» ACTION ITEM
Using the listing below, work out how many lines include the word "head". Only the number is to be given.

————

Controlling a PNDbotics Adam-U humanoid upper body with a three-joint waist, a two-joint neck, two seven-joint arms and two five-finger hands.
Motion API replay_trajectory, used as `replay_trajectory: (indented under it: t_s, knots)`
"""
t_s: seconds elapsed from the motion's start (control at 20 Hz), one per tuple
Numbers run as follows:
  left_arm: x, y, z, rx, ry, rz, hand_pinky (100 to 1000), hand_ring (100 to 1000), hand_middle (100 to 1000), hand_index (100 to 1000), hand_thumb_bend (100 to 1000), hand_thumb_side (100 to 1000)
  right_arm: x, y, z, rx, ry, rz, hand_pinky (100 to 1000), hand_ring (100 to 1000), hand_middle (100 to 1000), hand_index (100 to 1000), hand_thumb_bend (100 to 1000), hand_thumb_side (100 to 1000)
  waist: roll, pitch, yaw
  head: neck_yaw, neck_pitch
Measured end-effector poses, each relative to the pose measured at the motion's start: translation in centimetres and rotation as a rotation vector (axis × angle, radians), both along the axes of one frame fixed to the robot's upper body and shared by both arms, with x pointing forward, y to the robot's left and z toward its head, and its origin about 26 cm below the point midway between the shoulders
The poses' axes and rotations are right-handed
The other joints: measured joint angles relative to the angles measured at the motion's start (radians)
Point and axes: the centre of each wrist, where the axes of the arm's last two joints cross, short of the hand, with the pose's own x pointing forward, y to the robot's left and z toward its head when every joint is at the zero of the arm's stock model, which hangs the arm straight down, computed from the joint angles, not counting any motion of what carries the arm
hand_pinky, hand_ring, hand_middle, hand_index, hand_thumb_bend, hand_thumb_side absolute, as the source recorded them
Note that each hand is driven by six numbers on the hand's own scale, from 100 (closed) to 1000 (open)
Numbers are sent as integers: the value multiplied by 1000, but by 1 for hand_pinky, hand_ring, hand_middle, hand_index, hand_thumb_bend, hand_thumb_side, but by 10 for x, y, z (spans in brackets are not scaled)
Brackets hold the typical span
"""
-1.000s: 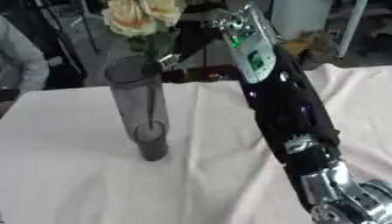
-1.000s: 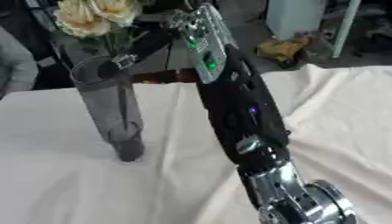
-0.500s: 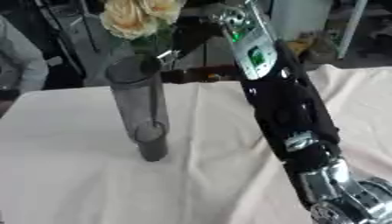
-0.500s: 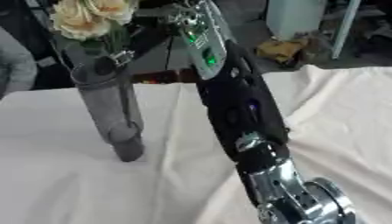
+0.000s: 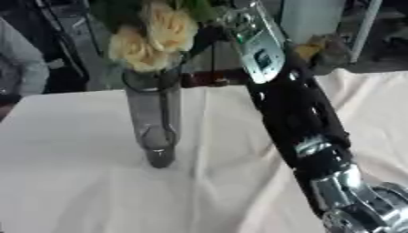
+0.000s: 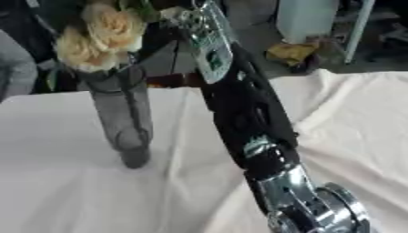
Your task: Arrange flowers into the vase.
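Note:
A bunch of pale yellow roses (image 5: 153, 42) sits with its blooms just above the rim of a tall, dark see-through vase (image 5: 156, 119) on the white cloth. A stem shows inside the vase. My right arm (image 5: 296, 105) rises from the lower right to the top middle. Its hand (image 6: 177, 12) is at the picture's top edge, just right of the blooms and among the green leaves. The edge cuts it off, so its hold on the flowers is hidden. My left hand shows in no view.
A white cloth (image 5: 72, 182) covers the table, rumpled at the right (image 6: 359, 113). Behind the far edge are dark furniture, a yellowish object (image 6: 291, 51) on the floor, and a person's sleeve (image 5: 20, 68) at the far left.
The roses have come down: their blooms, which stood well above the vase's rim, now sit at it. My right arm has lowered with them. The vase has stayed put.

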Motion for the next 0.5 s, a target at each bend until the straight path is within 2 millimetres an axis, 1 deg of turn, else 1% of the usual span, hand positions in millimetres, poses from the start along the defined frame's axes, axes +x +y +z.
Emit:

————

» PROBLEM SOLUTION
3